Albert Hoffman, the chemist who first discovered, and first tripped on, LSD has died at age 102.
A few passages from an obituary in the L.A. Times:
The twenty-fifth compound he synthesized, in 1938, was lysergic acid diethylamide (in German, lyserg-saure-diathylamid), or LSD-25. Because this compound had a chemical structure similar to an existing drug called Coramine, Hofmann had hoped that it would be a stimulant for the respiratory and circulatory systems.
-snip-
Prompted by what Hofmann later described as a "peculiar presentiment" that LSD-25 might have properties other than those established in the first investigations, he decided to look at it again.
On Friday afternoon, April 16, 1943, Hofmann had just completed synthesizing a new batch when, he subsequently wrote his supervisor, "I was forced to interrupt my work in the laboratory in the middle of the afternoon and proceed home, being affected by a remarkable restlessness, combined with slight dizziness.
"At home, I lay down and sank into a not-unpleasant intoxicated-like condition, characterized by an extremely stimulated imagination.
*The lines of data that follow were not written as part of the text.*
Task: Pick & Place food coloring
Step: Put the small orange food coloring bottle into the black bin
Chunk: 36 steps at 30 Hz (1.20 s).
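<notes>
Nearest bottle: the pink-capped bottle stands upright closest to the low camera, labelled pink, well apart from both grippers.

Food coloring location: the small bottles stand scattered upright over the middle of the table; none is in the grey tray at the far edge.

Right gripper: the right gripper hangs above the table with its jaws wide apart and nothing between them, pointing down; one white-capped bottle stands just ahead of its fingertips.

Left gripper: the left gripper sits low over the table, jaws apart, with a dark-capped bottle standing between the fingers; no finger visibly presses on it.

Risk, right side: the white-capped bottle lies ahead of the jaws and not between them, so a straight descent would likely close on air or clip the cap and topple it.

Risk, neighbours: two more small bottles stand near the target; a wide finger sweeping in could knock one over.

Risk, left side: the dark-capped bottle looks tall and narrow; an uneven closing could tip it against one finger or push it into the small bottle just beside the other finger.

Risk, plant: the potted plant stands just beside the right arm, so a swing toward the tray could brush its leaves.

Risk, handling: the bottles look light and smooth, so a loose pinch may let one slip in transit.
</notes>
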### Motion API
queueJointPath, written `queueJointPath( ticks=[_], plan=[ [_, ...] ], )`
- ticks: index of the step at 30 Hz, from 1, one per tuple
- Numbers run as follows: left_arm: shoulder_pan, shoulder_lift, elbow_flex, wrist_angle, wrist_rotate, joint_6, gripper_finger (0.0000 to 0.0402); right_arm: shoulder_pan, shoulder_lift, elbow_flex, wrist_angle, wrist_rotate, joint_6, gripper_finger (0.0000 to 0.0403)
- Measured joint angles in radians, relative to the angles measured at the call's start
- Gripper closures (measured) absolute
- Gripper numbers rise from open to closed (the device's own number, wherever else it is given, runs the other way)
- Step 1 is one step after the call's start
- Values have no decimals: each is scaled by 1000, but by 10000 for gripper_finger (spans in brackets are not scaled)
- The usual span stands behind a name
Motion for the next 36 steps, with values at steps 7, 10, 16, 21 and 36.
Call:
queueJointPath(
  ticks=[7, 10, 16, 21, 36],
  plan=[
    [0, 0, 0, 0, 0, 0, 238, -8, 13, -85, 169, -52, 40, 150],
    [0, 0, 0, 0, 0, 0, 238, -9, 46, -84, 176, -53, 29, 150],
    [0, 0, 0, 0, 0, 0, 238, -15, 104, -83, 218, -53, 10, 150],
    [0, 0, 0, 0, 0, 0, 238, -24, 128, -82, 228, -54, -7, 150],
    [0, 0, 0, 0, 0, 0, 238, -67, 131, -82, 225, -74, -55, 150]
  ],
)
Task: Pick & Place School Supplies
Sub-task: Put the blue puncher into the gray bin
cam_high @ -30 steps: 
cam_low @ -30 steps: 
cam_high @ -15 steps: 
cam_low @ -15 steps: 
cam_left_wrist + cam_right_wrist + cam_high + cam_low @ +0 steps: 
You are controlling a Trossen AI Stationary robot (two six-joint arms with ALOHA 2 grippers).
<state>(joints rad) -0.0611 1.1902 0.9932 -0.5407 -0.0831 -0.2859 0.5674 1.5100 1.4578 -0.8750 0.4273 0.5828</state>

In a dreamlike state I perceived an uninterrupted stream of fantastic pictures, extraordinary shapes with intense, kaleidoscopic play of colors. After some two hours, this condition faded away."
Everything wasn't kaleidoscopes:
"Everything in the room spun around, and the familiar objects and pieces of furniture assumed grotesque, threatening forms," he wrote in his autobiography, "LSD -- My Problem Child." "They were in constant motion, animated, as if driven by an inner restlessness. The lady next door [became] a malevolent, insidious witch with a colored mask."